Their methods are explained below.*

So far, so good; lawyers make a difference and they make a positive difference. It’s not a story you see empirically as often as one might like. They explore whether the impacts they attribute to the hiring of senior lawyers reflects is attributable to the lawyers or to, “an overall strategy implemented by boards or CEOs to improve governance on many dimensions.” They are naturally limited in what they can do here but as far as they can tell, “We show that individual lawyers matter.”

Secondly, they examine whether, the “contracting of lawyers into strategic activities” reduces that gatekeeping effort. Those paid proportionately more by way of equity-based remuneration do less monitoring, preventing 25% fewer breaches than are typically mitigated by having an executive gatekeeper.”  Compliance levels were not significantly affected though (see below for why). So on monitoring, executive lawyers appear to do less monitoring, “when they have incentive contracts designed to reward business development effort”.

This faces up to the classic guardian-partner tension that Heineman writes so thoughtfully about. Put another way, it suggest that, in the desire to be commercially focused and ‘deliver for the business’, lawyers can take their eye off the gatekeeping ball. Culturally, the pressure on lawyers to be commercially focused is ubiquitous. This impacts on the management of ,and behaviour by, lawyers. Morse, Wang and Wu point to a Reynolds Associates survey report which supports the successful mainstreaming of the commercial awareness orientation: “contrary to conventional wisdom, the legal executives go well beyond spotting legal issues to helping the business actually take risks and find creative solutions.”

The pressure to be commercially aware, or business focused, goes well beyond remuneration incentives. It can lead to a higher risk appetite. We are told – from the same report – that, “executive lawyers that receive the best performance ratings are 11% more willing to take risks than the average executive lawyers, and they are as likely to take risks as any other executive.” Such analyses are concerningly one-sided: there is sometimes a machismo in the ‘risk is good’ analysis which is painfully dangerous.
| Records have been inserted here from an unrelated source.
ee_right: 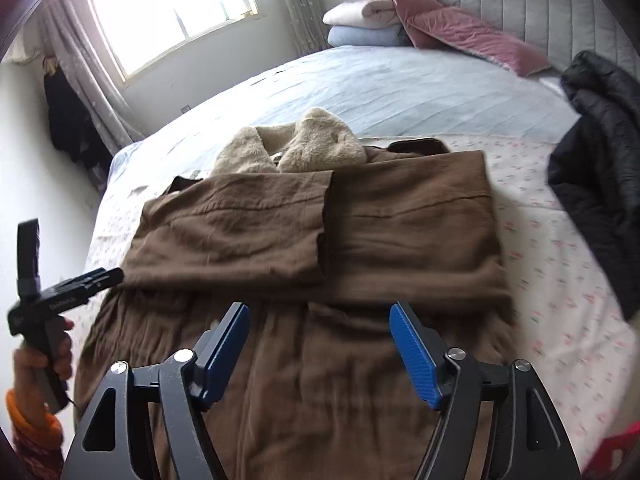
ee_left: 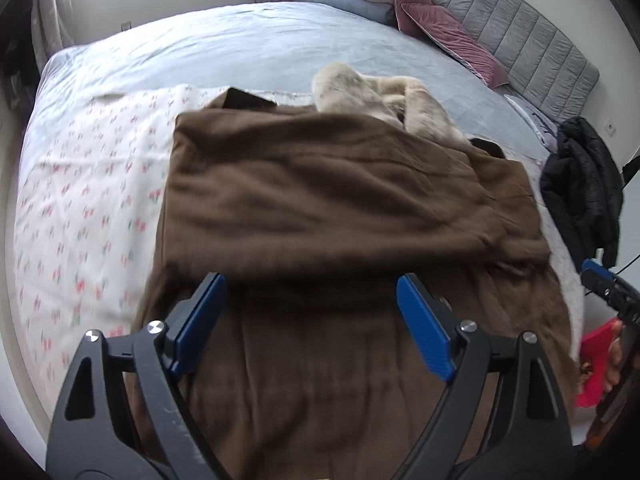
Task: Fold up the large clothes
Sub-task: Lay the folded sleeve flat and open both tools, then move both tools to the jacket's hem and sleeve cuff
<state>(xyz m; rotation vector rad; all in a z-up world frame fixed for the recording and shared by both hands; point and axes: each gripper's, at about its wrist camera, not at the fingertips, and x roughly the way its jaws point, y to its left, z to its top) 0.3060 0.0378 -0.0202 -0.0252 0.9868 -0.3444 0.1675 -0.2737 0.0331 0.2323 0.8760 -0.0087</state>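
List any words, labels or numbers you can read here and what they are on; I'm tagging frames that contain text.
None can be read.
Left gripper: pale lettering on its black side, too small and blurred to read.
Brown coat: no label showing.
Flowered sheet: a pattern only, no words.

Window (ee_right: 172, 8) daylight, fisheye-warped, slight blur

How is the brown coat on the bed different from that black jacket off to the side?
The brown coat lies flat in the middle of the bed, sleeves folded across its front; the black jacket sits in a crumpled heap at the bed's edge. The brown coat is smooth woven cloth with a cream fluffy collar; the black jacket looks puffy and quilted, no fluffy trim visible. Both are large outer garments, and neither is held by a gripper.
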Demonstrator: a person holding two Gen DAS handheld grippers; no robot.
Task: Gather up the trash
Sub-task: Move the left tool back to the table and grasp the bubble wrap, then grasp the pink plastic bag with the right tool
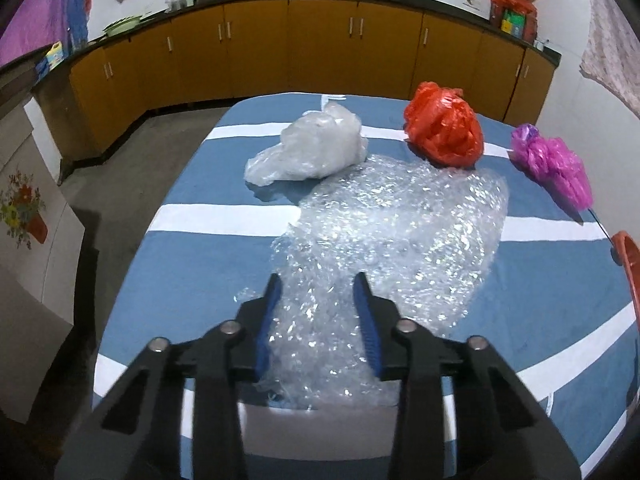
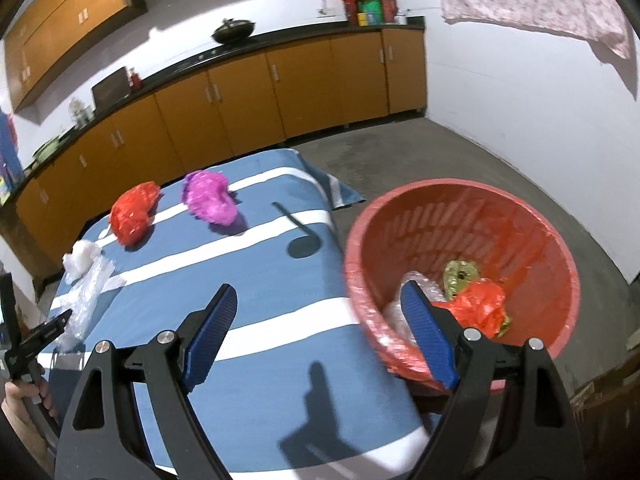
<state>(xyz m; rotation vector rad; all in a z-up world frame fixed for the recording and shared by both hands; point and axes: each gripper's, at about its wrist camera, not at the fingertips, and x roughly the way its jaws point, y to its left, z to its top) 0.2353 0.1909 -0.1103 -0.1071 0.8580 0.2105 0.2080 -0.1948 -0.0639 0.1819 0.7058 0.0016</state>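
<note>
A sheet of bubble wrap (image 1: 400, 232) lies on the blue-and-white striped table (image 1: 192, 264). Its near end is bunched between the blue pads of my left gripper (image 1: 318, 278), which press on it from both sides. Behind it sit a crumpled clear bag (image 1: 316, 148), a red bag (image 1: 444, 128) and a magenta bag (image 1: 552, 164). My right gripper (image 2: 320, 288) stands open and holds nothing, straddling the table's right edge and the rim of a red basket (image 2: 460, 186). Inside the basket are a red bag (image 2: 480, 304), a yellow-green wrapper (image 2: 460, 274) and clear plastic (image 2: 394, 312).
Orange cabinets (image 1: 320, 44) under a dark counter run along the far wall. A white panel with a flower picture (image 1: 28, 216) stands left of the table. Grey floor (image 2: 440, 152) lies beyond the basket. A person's hand (image 2: 20, 396) holds the left gripper's handle.
</note>
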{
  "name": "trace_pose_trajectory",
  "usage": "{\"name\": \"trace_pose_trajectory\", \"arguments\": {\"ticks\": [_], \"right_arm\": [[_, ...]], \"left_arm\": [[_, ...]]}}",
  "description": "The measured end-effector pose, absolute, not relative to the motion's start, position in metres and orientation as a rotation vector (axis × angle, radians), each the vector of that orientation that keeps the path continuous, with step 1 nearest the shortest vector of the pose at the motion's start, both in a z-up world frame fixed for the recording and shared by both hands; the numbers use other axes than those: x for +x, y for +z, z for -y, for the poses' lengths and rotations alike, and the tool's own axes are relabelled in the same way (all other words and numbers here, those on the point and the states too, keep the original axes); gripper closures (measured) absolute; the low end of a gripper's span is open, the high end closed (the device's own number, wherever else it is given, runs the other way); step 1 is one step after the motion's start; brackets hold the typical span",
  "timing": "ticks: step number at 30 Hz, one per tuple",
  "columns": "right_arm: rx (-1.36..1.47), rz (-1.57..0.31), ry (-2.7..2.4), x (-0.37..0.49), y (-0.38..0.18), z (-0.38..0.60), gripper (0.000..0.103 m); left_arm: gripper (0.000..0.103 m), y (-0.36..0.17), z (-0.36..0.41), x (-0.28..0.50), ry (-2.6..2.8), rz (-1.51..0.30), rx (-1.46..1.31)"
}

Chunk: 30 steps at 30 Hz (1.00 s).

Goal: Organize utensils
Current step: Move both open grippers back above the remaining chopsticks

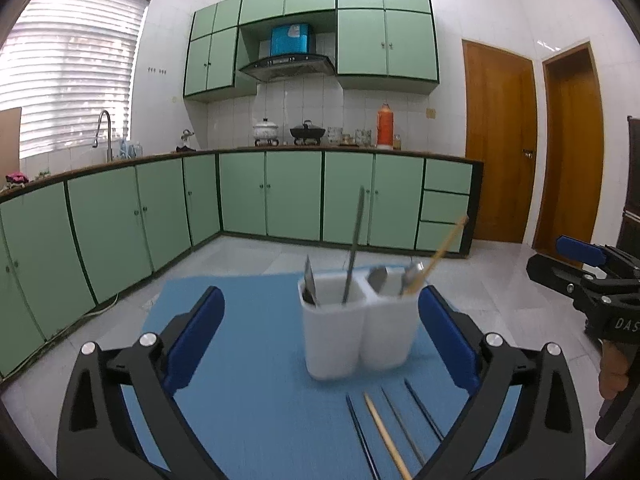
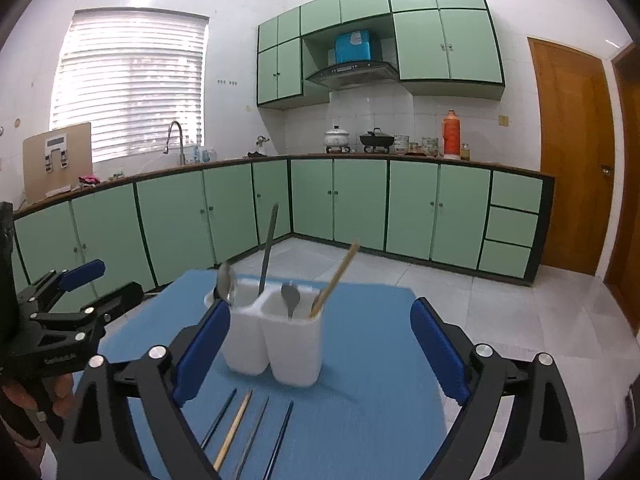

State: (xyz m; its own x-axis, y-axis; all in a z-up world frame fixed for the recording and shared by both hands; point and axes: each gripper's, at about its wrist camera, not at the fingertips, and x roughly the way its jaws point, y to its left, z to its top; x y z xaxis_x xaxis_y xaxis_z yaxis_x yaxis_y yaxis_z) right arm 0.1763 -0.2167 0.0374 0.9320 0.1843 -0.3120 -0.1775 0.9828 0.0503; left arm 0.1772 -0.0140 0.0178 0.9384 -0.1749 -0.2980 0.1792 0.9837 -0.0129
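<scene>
A white two-compartment utensil holder (image 1: 352,332) (image 2: 276,340) stands on a blue mat (image 1: 256,392) (image 2: 360,380). It holds spoons, a long metal utensil (image 1: 354,248) (image 2: 267,248) and a wooden chopstick (image 1: 438,254) (image 2: 336,280). Several loose chopsticks, one wooden (image 1: 386,436) (image 2: 234,432) and the others dark (image 1: 362,436) (image 2: 283,436), lie on the mat in front of the holder. My left gripper (image 1: 320,344) is open and empty, just before the holder. My right gripper (image 2: 320,348) is open and empty, likewise; it also shows at the right edge of the left wrist view (image 1: 580,260).
The mat lies on a white surface (image 1: 500,304). Green kitchen cabinets (image 1: 280,196) with a counter, a sink tap (image 2: 176,140), pots and an orange thermos (image 2: 452,136) stand behind. Wooden doors (image 1: 500,148) are at the right.
</scene>
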Motion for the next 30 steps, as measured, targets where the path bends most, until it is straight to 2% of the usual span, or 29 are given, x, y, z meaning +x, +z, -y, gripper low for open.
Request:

What Morse, Wang and Wu have done is show is how equity-based remuneration can discount the gatekeeping function.

That risk appetite can sometimes be harmfully high, and lead lawyers, as part of their ‘management’ of legal risk to recharacterise unacceptable conduct as higher risk strategy can be seen reasonably clearly in a whole host of corporate scandals involving lawyers (for the latest one in a long line on this blog see here or scan the pages of the Ethics Room for a broader sense of when things go wrong when gatekeeping fails).

Our Mapping the Moral Compass work points to two different orientations at work when lawyers think ‘commercially’: one is a broadly sensible commercial orientation, thinking about how legal work is fit for purpose in commercial contexts. The other is an exploitation orientation which seeks law’s uncertainty as an opportunity to be managed for commercial advantage. The latter, in particular, was associated with weaker ethical inclination. The exploitation of uncertainty orientation stood in contrast to orientations that emphasised independence and ethicality.

In that light, it is worth noting why Morse, Wang and Wu think the data is different for the compliance function. Equity-based incentives did not impact on compliance levels. They think is because, compliance breaches were in areas where lawyers had a “signing -off function”. They had to take personal responsibility for (say) SEC disclosures and, as a result, the lawyers faces personal exposure to liability.” Interestingly, the FCA/PRA are in the process (probably) making clear that the Senior Managers’ Regime should extent to those heading up a Bank’s legal function. Depressingly, when lawyers discuss this, they talk only of legal professional privilege concerns and conflict of interest concerns (see here for an example). They do not mention their obligations to the rule of law or how a regime like the SMR can provide important sustenance to their independence. Morse, Wang and Wu’s study is evidence, though, that personal accountability can work.

The bottom line is really this:

We find that higher equity incentives imply materially lower monitoring performance.

…We interpret the magnitude relative to the benefit of having an executive lawyer gatekeeper: when firms strongly contract  executive lawyers to be strategic officers, lawyers do less monitoring, preventing 25% fewer breaches than are typically mitigated by having an executive gatekeeper.

Or put another way:

Our results imply that whereas on average the hiring of a [senior] lawyer implies a 31.4% reduction in securities fraud (in column 2 of Table 7), when the lawyer is hired with high equity incentives, she only reduces fraud by 6.6%.

Incentives will only be part of the picture. The lawyers’ own inclinations and the approach of their host organisation may be as or more important influences. But this study supports the claim that lawyers can and do improve compliance, monitoring and even perhaps business performance, but must be managed appropriately. Incentives tied to the bottom line harm their gatekeeping functions whilst being only weakly related to business development.  Both gatekeeping and business development are legitimate aims, but the balance has to be well struck. The challenge to equity linked remuneration for lawyers practising in-house is made stronger by this study and the case for external, individual accountability for leaders of in-house functions is strengthened.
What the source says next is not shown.